Officials say some results will be visible "within months," but front-line crews caution that new vans mean little if there are no crews to staff them.

Voices From the Field

"We’re patching the roof while the house is still flooding," complains Ricardo Brás, spokesperson for the TEPH union, who points to ongoing pauses in recruitment caused by budget limits. Hospital São Bernardo emergency doctor Ana Lopes notes another concern: "Training matters as much as numbers. Half the new hires still lack full pre-hospital certification, which delays deployment."

At the other end of the spectrum, the association of private ambulance providers argues that the solution lies in "a mixed model," allowing licensed companies to cover basic life-support calls and freeing INEM for critical incidents—a model already standard in parts of Germany and Spain.

What Changes When You Dial 112 Tomorrow?

Under the new triage grid, every call is tagged P1 to P5:

P1 (Emergent): immediate dispatch; life at imminent risk.P2 (Very Urgent): first responder on scene within 18 minutes.P3 (Urgent): arrival goal of 60 minutes.P4 (Less Urgent): can wait up to 120 minutes.P5 (Non-Urgent): redirected to SNS 24 or primary care.

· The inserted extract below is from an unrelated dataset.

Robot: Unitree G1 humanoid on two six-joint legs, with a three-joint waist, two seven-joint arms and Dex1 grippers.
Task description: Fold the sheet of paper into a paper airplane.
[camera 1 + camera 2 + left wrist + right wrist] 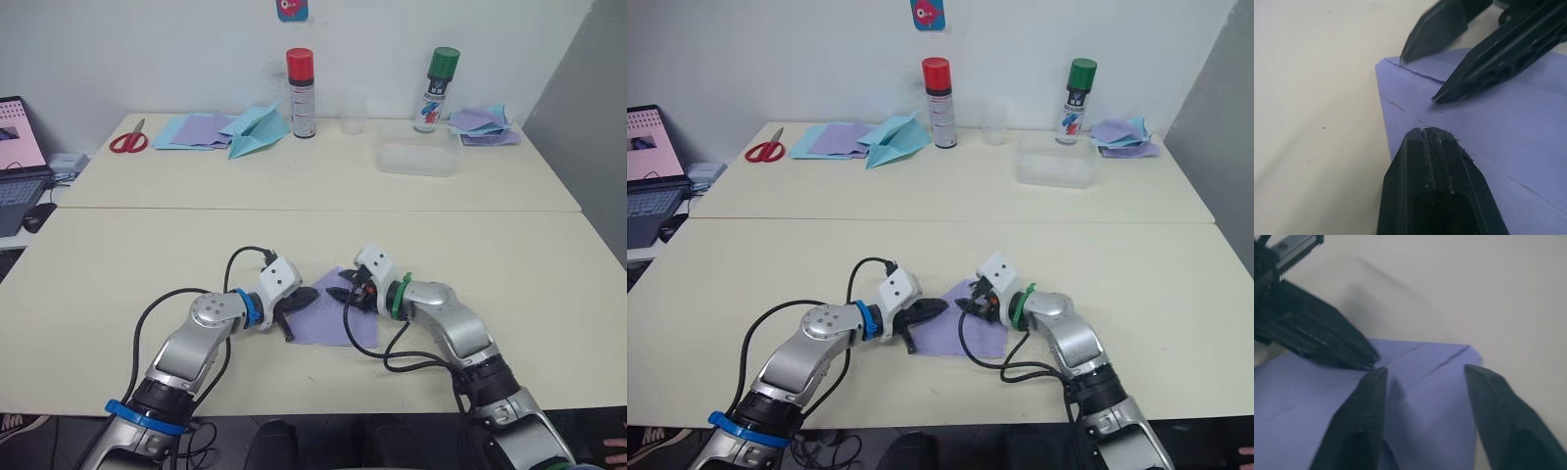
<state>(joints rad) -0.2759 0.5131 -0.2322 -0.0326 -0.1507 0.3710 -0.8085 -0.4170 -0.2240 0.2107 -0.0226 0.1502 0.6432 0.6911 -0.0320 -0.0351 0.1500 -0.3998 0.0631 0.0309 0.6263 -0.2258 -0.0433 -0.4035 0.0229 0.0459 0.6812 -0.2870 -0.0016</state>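
A lavender sheet of paper (328, 313) is laid flat on the near table (118, 294), close to its front edge, one corner pointed away toward the far edge. It is flanked by both grippers. The left gripper (294, 311) is spread, one finger pressed on the sheet's left part. The right gripper (1422, 377) is spread over the far corner, fingertips on the paper. Both forearms are angled inward, elbows bent outward.

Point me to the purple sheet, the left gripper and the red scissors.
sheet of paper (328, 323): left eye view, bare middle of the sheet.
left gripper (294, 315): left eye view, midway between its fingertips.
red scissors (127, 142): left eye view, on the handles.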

Critics claim the system is "exactly the same with new labels," but health officials counter that for the first time every level now carries a performance target that will be audited monthly. Whether that transparency will translate to shorter waits remains to be seen.

The Political Stakes

Back-to-back fatalities turned emergency logistics into prime-time politics. President Marcelo Rebelo de Sousa pressed for "full disclosure" of call logs, while opposition parties want the health minister to testify in parliament. Any repeat incident risks tipping the debate from reform to outright restructuring—one scenario under discussion would see basic life-support handed to fire brigades and private firms, leaving INEM to coordinate rather than drive.

Staying Safe Until the System Catches Up

For residents who cannot control nationwide logistics, small steps can still save time:

• Call 112 only for life-threatening situations; use SNS 24 (808 24 24 24) for guidance on non-critical symptoms.• Keep your building’s door code or gate remote by the phone—dispatchers will ask.• If you live in a rural parish, note the precise kilometre mark or nearest landmark; GPS fails more often than you think.• Learn basic CPR; in cardiac arrest, chest compressions begun early can double survival odds.

The hope is that, by the time the new vehicles roll out and the triage software matures, such personal contingency plans will feel unnecessary. Until then, every Portuguese resident has a stake in ensuring the next siren is heard before it is too late.